Integrating Apache Hive with Spark and BI
Also available as:
PDF

HiveWarehouseSession API operations

HiveWarehouseSession acts as an API to bridge Spark with Hive. In your Spark source code, you create an instance of HiveWarehouseSession. You use the language-specific code to create the HiveWarehouseSession.

Import statements and variables

The following string constants are defined by the API:

  • HIVE_WAREHOUSE_CONNECTOR
  • DATAFRAME_TO_STREAM
  • STREAM_TO_STREAM

For more information, see the Github project for the Hive Warehouse Connector.

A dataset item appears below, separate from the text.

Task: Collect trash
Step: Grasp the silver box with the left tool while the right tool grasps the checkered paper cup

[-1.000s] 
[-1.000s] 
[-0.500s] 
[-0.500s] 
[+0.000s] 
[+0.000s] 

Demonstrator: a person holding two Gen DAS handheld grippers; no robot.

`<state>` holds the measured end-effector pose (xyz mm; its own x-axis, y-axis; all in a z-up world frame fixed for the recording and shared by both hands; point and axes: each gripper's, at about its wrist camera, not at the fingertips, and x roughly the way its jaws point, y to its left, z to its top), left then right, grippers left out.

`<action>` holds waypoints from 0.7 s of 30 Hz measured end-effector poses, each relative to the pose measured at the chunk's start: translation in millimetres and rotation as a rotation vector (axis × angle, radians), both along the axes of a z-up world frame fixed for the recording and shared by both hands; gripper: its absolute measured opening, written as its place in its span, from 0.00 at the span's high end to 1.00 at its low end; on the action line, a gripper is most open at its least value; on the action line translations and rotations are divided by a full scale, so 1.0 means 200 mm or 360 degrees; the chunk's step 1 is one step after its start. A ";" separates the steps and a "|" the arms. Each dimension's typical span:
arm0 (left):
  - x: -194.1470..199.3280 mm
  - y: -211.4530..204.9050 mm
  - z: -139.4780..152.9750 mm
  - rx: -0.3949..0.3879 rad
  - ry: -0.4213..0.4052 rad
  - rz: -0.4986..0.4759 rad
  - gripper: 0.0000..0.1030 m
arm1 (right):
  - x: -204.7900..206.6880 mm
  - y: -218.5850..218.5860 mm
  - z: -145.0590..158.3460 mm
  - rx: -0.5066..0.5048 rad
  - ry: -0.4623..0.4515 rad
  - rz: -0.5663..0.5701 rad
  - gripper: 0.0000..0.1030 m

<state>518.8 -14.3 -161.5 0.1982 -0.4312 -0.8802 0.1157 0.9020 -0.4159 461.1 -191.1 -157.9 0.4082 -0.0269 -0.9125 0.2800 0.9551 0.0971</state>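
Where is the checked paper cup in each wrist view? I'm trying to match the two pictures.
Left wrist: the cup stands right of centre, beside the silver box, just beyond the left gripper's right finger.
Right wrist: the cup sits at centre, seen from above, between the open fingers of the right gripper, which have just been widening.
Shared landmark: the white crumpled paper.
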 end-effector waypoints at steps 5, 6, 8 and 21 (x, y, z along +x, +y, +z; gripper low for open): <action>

Assuming spark is running in an existing SparkSession, use this code for imports:

  • Scala
    import com.hortonworks.hwc.HiveWarehouseSession
    import com.hortonworks.hwc.HiveWarehouseSession._
    val hive = HiveWarehouseSession.session(spark).build()
  • Java
    import com.hortonworks.hwc.HiveWarehouseSession;
    import static com.hortonworks.hwc.HiveWarehouseSession.*;
    HiveWarehouseSession hive = HiveWarehouseSession.session(spark).build();
  • Python
    from pyspark_llap import HiveWarehouseSession
    hive = HiveWarehouseSession.session(spark).build()

Catalog operations

  • Set the current database for unqualified Hive table references

    hive.setDatabase(<database>)

  • Execute a catalog operation and return a DataFrame

    hive.execute("describe extended web_sales").show(100)

  • Show databases

    hive.showDatabases().show(100)

  • Show tables for the current database

    hive.showTables().show(100)

  • Describe a table

    hive.describeTable(<table_name>).show(100)

  • Create a database

    hive.createDatabase(<database_name>,<ifNotExists>)

  • Create an ORC table

    hive.createTable("web_sales").ifNotExists().column("sold_time_sk", "bigint").column("ws_ship_date_sk", "bigint").create()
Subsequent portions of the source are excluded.